The nonlinearity of Tehran’s strategy makes relations with it particularly interesting.
The most memorable impression of Iran is the paradox that accompanies almost every aspect of public life. On one hand, the state is quite strict in monitoring order on the streets and observance of religious requirements. On the other, there are no excessive security measures. In fact, one sometimes wishes that they could be strengthened. For example, at airports the arbitrary movement of people gives the impression of easy access for terrorists. The ban on all foreign messengers is combined with the universal use of VPNs. Almost half a century of conflict with the United States (Iran is one of the few countries that does not even have an American embassy) does not prevent the elite and academics from speaking excellent English and frequently publishing in foreign journals.

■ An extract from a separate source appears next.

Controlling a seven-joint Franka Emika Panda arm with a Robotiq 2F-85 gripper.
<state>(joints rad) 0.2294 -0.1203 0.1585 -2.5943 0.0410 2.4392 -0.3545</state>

This paradox is fully inherent in Iranian foreign policy, as was evident when we spent a few days in the country during the lull in the exchange of drone and missile strikes with Israel. The general impression is that Tehran is perfectly happy with the results it has achieved and is not seeking an all-out war with its main regional adversary. What looks from the outside like an inadequate response to Israel is, in Iran’s paradoxical logic, exactly optimal. It allows them to solve a foreign policy problem without taking undue risks. Everyone understands that a major war in the Middle East would only benefit Israel, right? For Tehran, the main thing is not to give the Israelis what they want.
This unique approach to foreign and domestic policy is the result of the special conditions under which the country has developed since the 1979 Islamic Revolution. Its main consequence was the strategic confrontation with the West, which unfolded at the height of the world domination of the US and its European allies, from the 1980s to the 2000s. Initially, Tehran’s adversary was also the USSR, which supported Saddam Hussein’s government during the Iran-Iraq war. This is well remembered there. However, it doesn’t mean that the attitude towards the Soviet Union is being transferred to Russia – here Iranian strategic logic easily accepts that yesterday’s adversary can be today’s reliable friend. The conflict with the West, despite the possibility of tactical deals, has a worldview character: the Iranian state is built on the ability to make internal decisions that the US and Europe deny to everyone else.
The price of this Iranian independence is very high. First and foremost is the steady exodus of educated young people who are unhappy with the restrictions on their private lives. It also includes the large number of poor people and urban air pollution caused by the use of old cars and poor quality petrol. The response to these challenges is paradoxical, as it should be for a grand strategy: it consists of a constant increase in the number of students and large universities with their own research laboratories (mostly in the natural sciences). Iran is now probably the country with the fastest growing educational programs, including those aimed at international cooperation.
At the same time, no one is preventing the return of those who have left, provided they have not committed any crimes. Joint research with Iranians living abroad is also welcome. And the country’s consistent efforts to develop the natural sciences give us reason to believe that, in time, it will be possible to solve the economic and technological problems of development. Under the US blockade and UN sanctions, results are coming slowly, but the alternative is to give up independence, which is not part of Tehran’s plans.
In assessing Iran’s foreign policy, we must first understand that this power has been fighting for several decades against all odds, outnumbered and alone. And that is why, more than most, it can be characterized by the paradoxical logic that distinguishes the possessors of a true grand strategy. And every decision made by the Iranian authorities, whether tactical or on a larger scale, such as joining the BRICS group in January of this year, should be assessed precisely as a manifestation of this – completely devoid of linearity. It is almost impossible to predict behavior within this logic, but it is precisely this logic that makes relations with Iran interesting and instructive.